I awoke again this morning at 2 A.M. and finally rolled out of bed at 3. The dogs yawned sleepily as I rousted them from bed. Mercedes snorted at me with disdain as I put her in her crate so I could get ready for the day. Her white fur stuck out at indignant angles and she glared at me with the one eye which was not blocked by her wiry hair.
I filled the food bowl, got dressed and shuffled downstairs to finish getting the dogs’ breakfast and mine made. As I spooned the wet food into the dog dish and popped it into the microwave to warm (my dogs like a warm breakfast) I found myself wondering if I was ever going to get over jet lag.

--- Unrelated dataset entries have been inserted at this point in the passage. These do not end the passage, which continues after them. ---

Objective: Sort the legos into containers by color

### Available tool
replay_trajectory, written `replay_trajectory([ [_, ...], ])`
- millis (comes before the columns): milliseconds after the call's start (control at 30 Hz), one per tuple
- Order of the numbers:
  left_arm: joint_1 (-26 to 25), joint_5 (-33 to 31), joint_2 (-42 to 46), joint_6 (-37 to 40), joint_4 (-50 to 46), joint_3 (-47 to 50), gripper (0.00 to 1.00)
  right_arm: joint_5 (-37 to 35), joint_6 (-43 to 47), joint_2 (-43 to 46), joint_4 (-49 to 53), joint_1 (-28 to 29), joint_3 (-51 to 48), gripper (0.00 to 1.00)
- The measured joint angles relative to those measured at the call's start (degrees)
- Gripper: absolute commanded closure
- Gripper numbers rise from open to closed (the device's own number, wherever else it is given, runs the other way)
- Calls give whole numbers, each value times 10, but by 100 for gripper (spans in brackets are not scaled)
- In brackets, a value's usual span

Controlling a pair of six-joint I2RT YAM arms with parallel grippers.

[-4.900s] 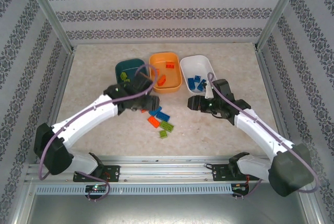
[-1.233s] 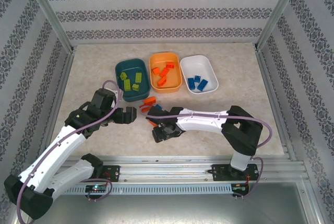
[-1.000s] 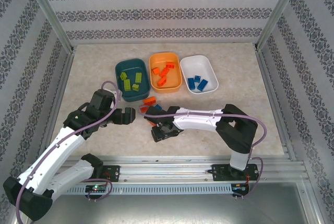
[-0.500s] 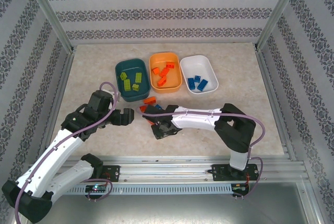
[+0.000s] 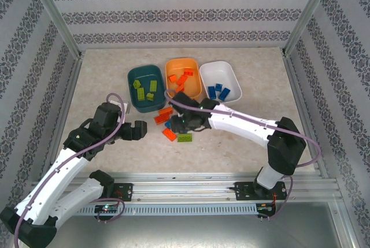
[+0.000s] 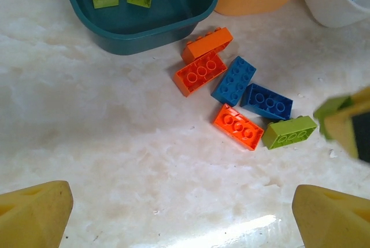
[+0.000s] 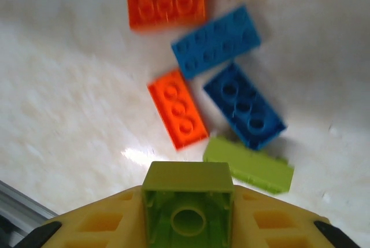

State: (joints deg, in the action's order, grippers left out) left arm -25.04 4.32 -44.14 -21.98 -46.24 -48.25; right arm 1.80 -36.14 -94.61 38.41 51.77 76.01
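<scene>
So we've 6 loose legos (image 6: pixel 237 125) at 6 o'clock of orange tub (image 5: pixel 184 60); right claw (image 5: pixel 188 122) nipping lime lego (image 7: pixel 188 193), left claw (image 6: pixel 184 207) gaping, empty.

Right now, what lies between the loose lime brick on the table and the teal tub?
In the left wrist view, a blue brick and two orange bricks lie between the lime brick and the teal tub.

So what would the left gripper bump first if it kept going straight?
Most likely the bare table, since the open left gripper tilts down toward it. If it skimmed above, the orange brick beside the teal tub looks next, though depth is unclear.
</scene>
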Motion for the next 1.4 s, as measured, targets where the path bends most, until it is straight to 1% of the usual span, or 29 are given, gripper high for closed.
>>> replay_trajectory([
  [100, 4, 4, 18, -11, 0, 6, 1, 16, 22, -19, -1, -30, 69, 66],
  [200, 5, 15, 40, -26, 2, 18, 1, 42, 40, -59, -13, -55, 142, 66],
  [300, 8, 28, 63, -44, 2, 33, 0, 72, 52, -118, -35, -77, 209, 66],
  [433, 8, 43, 82, -61, 1, 45, 0, 102, 66, -220, -61, -101, 310, 67],
  [567, 10, 52, 95, -75, 1, 46, 0, 120, 73, -322, -83, -112, 417, 67],
  [733, 12, 62, 103, -86, 0, 46, 0, 125, 79, -453, -90, -118, 577, 67],
  [800, 13, 64, 103, -88, -1, 46, 0, 125, 79, -497, -87, -118, 640, 66],
  [900, 15, 65, 103, -90, -1, 46, 0, 125, 78, -550, -79, -119, 715, 59],
  [1000, 15, 66, 103, -92, -2, 46, 0, 125, 73, -567, -76, -122, 736, 50],
  [1233, 15, 66, 103, -93, -3, 46, 0, 127, 69, -563, -70, -130, 731, 42],
  [1300, 15, 66, 103, -94, -5, 46, 0, 127, 70, -550, -66, -133, 713, 40],
  [1400, 16, 66, 104, -96, -6, 46, 0, 132, 77, -505, -66, -134, 654, 37],
])
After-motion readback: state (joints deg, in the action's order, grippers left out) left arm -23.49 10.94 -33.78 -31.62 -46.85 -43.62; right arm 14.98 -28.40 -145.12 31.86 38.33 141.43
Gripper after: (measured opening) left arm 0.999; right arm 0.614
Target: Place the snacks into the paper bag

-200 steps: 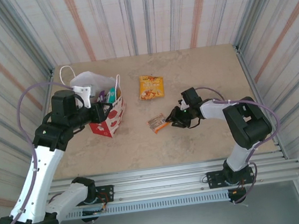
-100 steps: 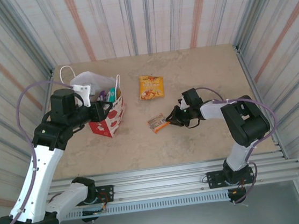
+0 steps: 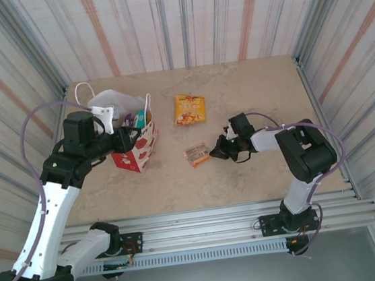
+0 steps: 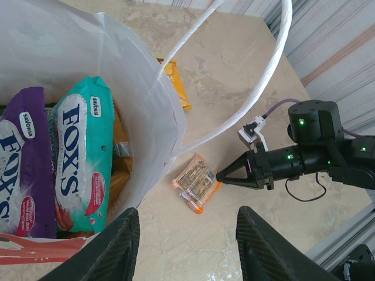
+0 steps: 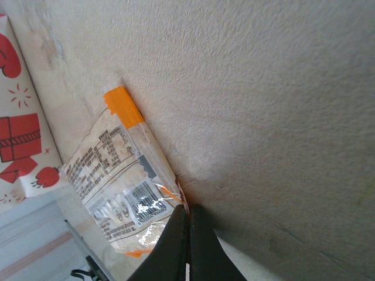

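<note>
The white paper bag (image 3: 137, 154) with a red lower band stands at the left of the table. Its open mouth (image 4: 146, 117) holds a teal FOX'S packet (image 4: 79, 164), a purple packet (image 4: 23, 170) and others underneath. My left gripper (image 3: 125, 139) is at the bag's rim, its fingers (image 4: 117, 249) wide apart and open. A small clear packet with orange ends (image 3: 196, 155) (image 4: 196, 181) (image 5: 117, 181) lies flat right of the bag. My right gripper (image 3: 214, 153) (image 4: 220, 175) (image 5: 187, 213) lies low on the table, shut on that packet's near edge.
An orange-yellow snack packet (image 3: 190, 109) (image 4: 176, 85) lies flat behind the small one. The bag's white loop handles (image 4: 275, 76) arch over the table. Corrugated walls enclose the table on three sides, and a metal rail (image 3: 210, 219) runs along the front.
The right gripper's jaws have closed onto the small packet's edge and the gripper has slid slightly left. The left arm and bag have not moved.
</note>
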Robot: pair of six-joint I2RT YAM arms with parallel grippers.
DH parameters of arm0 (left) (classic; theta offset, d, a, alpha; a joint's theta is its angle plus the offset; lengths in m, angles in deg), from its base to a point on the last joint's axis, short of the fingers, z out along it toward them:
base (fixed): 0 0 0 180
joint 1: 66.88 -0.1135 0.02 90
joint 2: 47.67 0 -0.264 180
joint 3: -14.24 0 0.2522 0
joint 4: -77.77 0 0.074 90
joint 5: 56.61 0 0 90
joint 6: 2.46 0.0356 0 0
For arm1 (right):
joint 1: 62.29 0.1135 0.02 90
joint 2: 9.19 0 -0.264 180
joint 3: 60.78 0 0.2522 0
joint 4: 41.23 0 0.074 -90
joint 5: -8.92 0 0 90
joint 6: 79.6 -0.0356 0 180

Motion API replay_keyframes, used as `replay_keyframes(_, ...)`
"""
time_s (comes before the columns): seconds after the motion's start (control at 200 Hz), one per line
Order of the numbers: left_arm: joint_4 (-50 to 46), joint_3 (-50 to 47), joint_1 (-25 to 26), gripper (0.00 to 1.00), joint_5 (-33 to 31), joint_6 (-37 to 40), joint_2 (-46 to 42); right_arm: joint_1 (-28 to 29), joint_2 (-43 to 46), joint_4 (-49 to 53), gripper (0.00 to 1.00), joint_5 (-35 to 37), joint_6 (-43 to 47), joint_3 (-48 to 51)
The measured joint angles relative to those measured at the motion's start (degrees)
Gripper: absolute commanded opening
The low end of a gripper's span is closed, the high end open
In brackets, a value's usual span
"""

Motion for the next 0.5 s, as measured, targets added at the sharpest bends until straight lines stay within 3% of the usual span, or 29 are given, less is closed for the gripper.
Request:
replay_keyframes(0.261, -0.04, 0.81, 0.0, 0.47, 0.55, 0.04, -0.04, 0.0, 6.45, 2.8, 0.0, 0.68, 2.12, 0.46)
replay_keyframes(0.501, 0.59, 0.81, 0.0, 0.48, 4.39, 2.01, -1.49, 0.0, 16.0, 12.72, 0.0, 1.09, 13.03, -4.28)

It’s a week today and my days and nights are still reversed. I kind of thought I had it licked the other day when I stayed up until 1 A.M. to pray and then slept until 6:30 A.M. That is until noon rolled around and my body once again spontaneously shut down. It doesn’t really matter where I am when that happens. I just fall alseep!
That all said, this has been really good for me concerning this season of prayer we are having at the church. I have been able to go in at 11 at night and pray through until 1 A.M. without a problem. This morning I am in the church by 4 A.M. catching up on some writing until 5 and then I will pray until 7. No worries folks I imagine I will be taking a nap by 1 this afternoon anyway. Maybe this is my new normal.